[About this exercise]
Begin at the first line below and copy each line exactly, ending with the line where "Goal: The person" appears.

[Exercise input — start]

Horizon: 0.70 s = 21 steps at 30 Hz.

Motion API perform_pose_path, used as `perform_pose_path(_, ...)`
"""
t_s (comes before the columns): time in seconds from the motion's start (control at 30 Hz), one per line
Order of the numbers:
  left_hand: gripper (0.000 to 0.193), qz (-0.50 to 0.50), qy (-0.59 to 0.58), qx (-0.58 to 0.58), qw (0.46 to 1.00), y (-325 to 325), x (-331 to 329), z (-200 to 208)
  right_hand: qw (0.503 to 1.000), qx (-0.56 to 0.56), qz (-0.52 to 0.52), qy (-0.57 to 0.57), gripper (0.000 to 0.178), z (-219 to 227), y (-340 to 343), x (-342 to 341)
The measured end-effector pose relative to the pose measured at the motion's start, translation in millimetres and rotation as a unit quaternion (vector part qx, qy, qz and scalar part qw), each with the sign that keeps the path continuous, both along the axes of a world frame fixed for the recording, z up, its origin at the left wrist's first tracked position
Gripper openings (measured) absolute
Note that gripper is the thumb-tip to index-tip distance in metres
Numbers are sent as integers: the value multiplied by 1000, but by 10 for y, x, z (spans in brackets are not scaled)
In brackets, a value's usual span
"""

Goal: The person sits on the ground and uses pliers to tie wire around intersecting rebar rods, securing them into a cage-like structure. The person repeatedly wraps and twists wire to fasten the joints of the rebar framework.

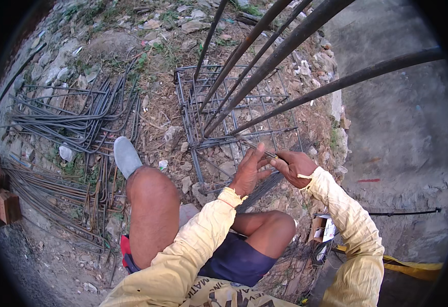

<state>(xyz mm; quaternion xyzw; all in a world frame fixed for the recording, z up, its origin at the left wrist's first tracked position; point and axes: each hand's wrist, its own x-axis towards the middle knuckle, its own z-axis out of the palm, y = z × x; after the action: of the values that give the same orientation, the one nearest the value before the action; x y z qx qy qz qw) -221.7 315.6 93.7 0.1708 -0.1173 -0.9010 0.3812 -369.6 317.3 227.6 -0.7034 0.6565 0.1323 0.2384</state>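
Note:
My right hand (295, 166) is closed, its thumb and fingers pinching a thin dark metal rod-like piece (254, 145). That piece slants up and left toward a steel rebar cage (193, 144); whether it is a tool or doubled wire I cannot tell. Close beside it is my left hand (248, 171), thumb raised and fingers apart, its fingertips near the right hand's. The cage is a grid of thin bars lying on stony ground. Several thick upright bars (282, 48) rise from it toward the upper right, in front of my hands.
Bent rebar pieces (88, 120) lie heaped at the left, above long rusty rods (55, 181). Red bricks (6, 204) stand at the left rim. A concrete slab (398, 133) fills the right side. Near my right forearm are a small open box (318, 228) and a yellow strip (413, 268).

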Motion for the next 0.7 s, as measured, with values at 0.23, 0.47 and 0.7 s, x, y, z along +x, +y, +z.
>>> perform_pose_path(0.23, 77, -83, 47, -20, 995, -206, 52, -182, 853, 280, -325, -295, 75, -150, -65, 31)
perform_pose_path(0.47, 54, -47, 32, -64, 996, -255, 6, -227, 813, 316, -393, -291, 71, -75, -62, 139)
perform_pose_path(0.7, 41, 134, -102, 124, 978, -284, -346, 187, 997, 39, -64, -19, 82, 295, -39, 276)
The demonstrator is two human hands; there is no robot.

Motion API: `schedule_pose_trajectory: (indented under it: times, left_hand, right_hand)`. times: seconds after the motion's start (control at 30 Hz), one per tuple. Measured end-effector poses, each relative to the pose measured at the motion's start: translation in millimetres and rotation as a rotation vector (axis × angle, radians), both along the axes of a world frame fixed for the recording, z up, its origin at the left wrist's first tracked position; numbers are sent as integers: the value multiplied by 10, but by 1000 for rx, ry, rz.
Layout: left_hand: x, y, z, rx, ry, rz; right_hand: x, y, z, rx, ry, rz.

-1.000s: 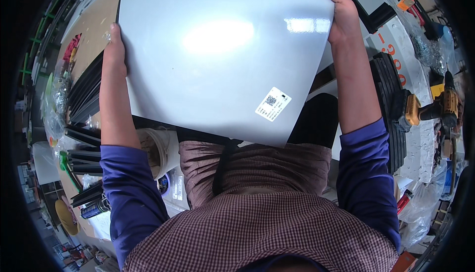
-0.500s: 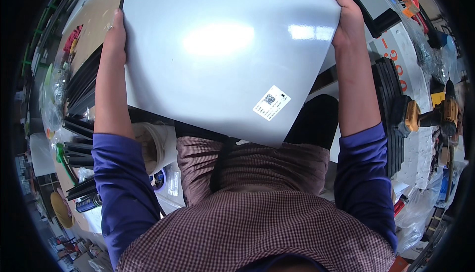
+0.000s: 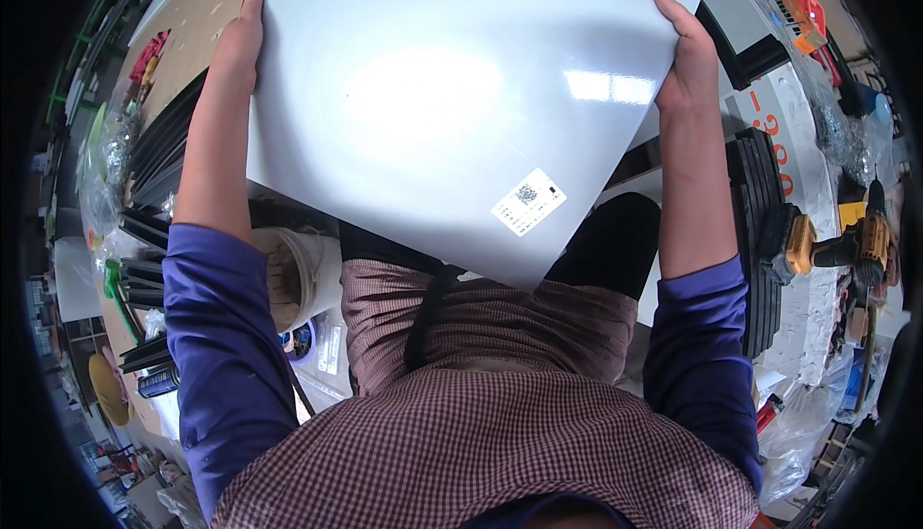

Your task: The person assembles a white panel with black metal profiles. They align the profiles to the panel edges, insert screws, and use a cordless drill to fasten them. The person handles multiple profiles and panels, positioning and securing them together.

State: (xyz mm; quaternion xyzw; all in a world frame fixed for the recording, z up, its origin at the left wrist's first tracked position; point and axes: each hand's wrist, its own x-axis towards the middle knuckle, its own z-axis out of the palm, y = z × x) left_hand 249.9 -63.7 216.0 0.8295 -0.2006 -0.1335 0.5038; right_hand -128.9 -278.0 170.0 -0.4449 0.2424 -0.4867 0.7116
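A large glossy light-grey panel [image 3: 452, 96] fills the upper middle of the head view, with a small white sticker [image 3: 528, 202] near its lower edge. My left hand [image 3: 240, 43] grips the panel's left edge. On the opposite edge, my right hand [image 3: 685, 58] holds it, fingers curled over the rim. The panel is held in front of my chest, tilted, and hides what lies beneath it.
Black bars [image 3: 154, 159] are stacked at the left beside a white bucket [image 3: 293, 274]. A stack of black strips [image 3: 760, 231] lies at the right, next to a yellow cordless drill [image 3: 846, 245] on a white table. An orange tool [image 3: 803, 12] sits top right.
The panel has shifted slightly up and to the right with both hands still on its edges. Nothing was let go.
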Motion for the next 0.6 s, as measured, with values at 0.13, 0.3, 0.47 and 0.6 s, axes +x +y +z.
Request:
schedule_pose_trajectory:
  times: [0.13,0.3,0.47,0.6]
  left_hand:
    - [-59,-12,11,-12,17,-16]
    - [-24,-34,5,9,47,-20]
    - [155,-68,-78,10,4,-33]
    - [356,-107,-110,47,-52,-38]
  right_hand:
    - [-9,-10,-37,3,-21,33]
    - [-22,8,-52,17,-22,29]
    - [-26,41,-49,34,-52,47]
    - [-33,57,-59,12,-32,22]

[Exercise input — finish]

[Output]
Horizon: 0.70 s = 21 steps at 30 Hz.

Motion API perform_pose_path, used as `perform_pose_path(_, ...)`
"""
t_s (comes before the columns): time in seconds from the motion's start (control at 30 Hz), one per line
Order of the numbers:
  left_hand: gripper (0.000 to 0.193), qz (-0.50 to 0.50), qy (-0.59 to 0.58), qx (-0.58 to 0.58), qw (0.46 to 1.00), y (-325 to 325), x (-331 to 329), z (-200 to 208)
  right_hand: qw (0.503 to 1.000), qx (-0.56 to 0.56), qz (-0.52 to 0.52), qy (-0.57 to 0.57), gripper (0.000 to 0.178), z (-219 to 227), y (-340 to 343), x (-342 to 341)
The measured end-effector pose relative to the pose measured at the motion's start, translation in millimetres and rotation as a unit quaternion (vector part qx, qy, qz and scalar part qw), each with the sign that keeps the path continuous, both along the axes of a world frame fixed for the recording, z up, its origin at the left wrist's first tracked position
Gripper openings (measured) absolute
Note that gripper is the thumb-tip to index-tip distance in metres
Numbers are sent as integers: the value multiplied by 1000, but by 10 for y, x, z (spans in brackets are not scaled)
In brackets, a value's usual span
"""

Goal: The person sits on the ground and uses pliers to tie wire around intersecting rebar rods, securing them into a cage-like structure. The person repeatedly wraps and twists wire to fasten the joints of the rebar framework.

The exercise asks for nothing more than this.